• Required work:
The listing below must be copied exactly and in full.

==== Information shown

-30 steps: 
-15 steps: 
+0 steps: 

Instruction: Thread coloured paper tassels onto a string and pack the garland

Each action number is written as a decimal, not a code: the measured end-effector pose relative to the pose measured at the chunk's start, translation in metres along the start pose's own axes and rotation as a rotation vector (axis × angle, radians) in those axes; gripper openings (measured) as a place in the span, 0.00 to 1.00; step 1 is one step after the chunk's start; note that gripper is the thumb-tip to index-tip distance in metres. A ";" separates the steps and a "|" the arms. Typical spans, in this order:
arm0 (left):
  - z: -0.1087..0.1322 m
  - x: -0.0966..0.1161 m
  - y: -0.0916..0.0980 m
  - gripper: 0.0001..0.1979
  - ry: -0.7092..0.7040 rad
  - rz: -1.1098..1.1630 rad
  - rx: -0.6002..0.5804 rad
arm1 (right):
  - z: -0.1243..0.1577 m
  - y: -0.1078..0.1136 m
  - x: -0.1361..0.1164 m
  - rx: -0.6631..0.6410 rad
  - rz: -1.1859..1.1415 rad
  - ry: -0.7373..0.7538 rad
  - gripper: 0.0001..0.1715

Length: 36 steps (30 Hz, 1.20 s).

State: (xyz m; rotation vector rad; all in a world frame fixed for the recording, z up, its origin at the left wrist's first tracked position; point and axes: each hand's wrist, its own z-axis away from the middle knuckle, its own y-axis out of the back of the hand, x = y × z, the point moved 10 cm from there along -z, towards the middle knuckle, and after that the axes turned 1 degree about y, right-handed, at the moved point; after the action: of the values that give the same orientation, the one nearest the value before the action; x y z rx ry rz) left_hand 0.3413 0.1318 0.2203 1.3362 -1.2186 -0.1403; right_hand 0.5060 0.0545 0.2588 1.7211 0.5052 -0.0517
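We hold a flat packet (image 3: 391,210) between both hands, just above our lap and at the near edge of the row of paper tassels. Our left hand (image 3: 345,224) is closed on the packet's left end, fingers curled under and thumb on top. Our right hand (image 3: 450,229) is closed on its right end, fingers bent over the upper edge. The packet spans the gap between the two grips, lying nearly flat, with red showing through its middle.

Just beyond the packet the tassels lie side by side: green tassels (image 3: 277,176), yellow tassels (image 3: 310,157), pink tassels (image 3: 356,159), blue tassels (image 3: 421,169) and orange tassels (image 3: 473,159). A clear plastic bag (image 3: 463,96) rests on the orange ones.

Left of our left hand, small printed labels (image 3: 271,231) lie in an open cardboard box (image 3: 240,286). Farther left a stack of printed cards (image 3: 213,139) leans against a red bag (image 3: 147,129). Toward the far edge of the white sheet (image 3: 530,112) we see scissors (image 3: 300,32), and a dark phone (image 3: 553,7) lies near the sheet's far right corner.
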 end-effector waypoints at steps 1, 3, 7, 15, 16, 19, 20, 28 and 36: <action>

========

• Result:
-30 steps: 
-15 steps: 
+0 steps: 

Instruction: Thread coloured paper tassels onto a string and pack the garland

Each action number is written as a decimal, not a code: the measured end-effector pose relative to the pose measured at the chunk's start, translation in metres along the start pose's own axes and rotation as a rotation vector (axis × angle, radians) in those axes; gripper openings (measured) as a place in the span, 0.00 to 1.00; step 1 is one step after the chunk's start; note that gripper is the thumb-tip to index-tip distance in metres. A ";" separates the steps and a "|" the arms. Typical spans, in this order:
arm0 (left):
  - z: -0.1087..0.1322 m
  - x: -0.0966..0.1161 m
  - y: -0.0916..0.0980 m
  - gripper: 0.0001..0.1979
  - ry: -0.7092..0.7040 rad
  - rz: -1.1098..1.1630 rad
  - rx: -0.6002..0.5804 rad
arm1 (right):
  - z: -0.1243..0.1577 m
  - y: -0.1078..0.1136 m
  - x: -0.1361..0.1164 m
  - rx: -0.6631..0.6410 rad
  - rz: -1.1859..1.1415 rad
  - ry: -0.7373..0.7538 rad
  - gripper: 0.0001..0.1715

Length: 36 steps (30 Hz, 1.20 s).

State: (xyz m; rotation vector rad; all in a world frame fixed for the recording, z up, its origin at the left wrist's first tracked position; point and axes: each hand's wrist, its own z-axis away from the middle knuckle, its own y-axis out of the back of the hand, x = y × z, the point moved 10 cm from there along -z, towards the middle knuckle, and after that the axes turned 1 degree about y, right-handed, at the moved point; after the action: of the values that give the same orientation, the one nearest the value before the action; x y z rx ry rz) left_hand 0.3413 0.1318 0.2203 1.3362 -1.2186 -0.1403; right_hand 0.5060 0.0545 0.2588 1.7211 0.5052 -0.0517
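We hold a flat packet (image 3: 391,210) between both hands, just above our lap and at the near edge of the row of paper tassels. Our left hand (image 3: 345,224) is closed on the packet's left end, fingers curled under and thumb on top. Our right hand (image 3: 450,229) is closed on its right end, fingers bent over the upper edge. The packet spans the gap between the two grips, lying nearly flat, with red showing through its middle.

Just beyond the packet the tassels lie side by side: green tassels (image 3: 277,176), yellow tassels (image 3: 310,157), pink tassels (image 3: 356,159), blue tassels (image 3: 421,169) and orange tassels (image 3: 473,159). A clear plastic bag (image 3: 463,96) rests on the orange ones.

Left of our left hand, small printed labels (image 3: 271,231) lie in an open cardboard box (image 3: 240,286). Farther left a stack of printed cards (image 3: 213,139) leans against a red bag (image 3: 147,129). Toward the far edge of the white sheet (image 3: 530,112) we see scissors (image 3: 300,32), and a dark phone (image 3: 553,7) lies near the sheet's far right corner.
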 end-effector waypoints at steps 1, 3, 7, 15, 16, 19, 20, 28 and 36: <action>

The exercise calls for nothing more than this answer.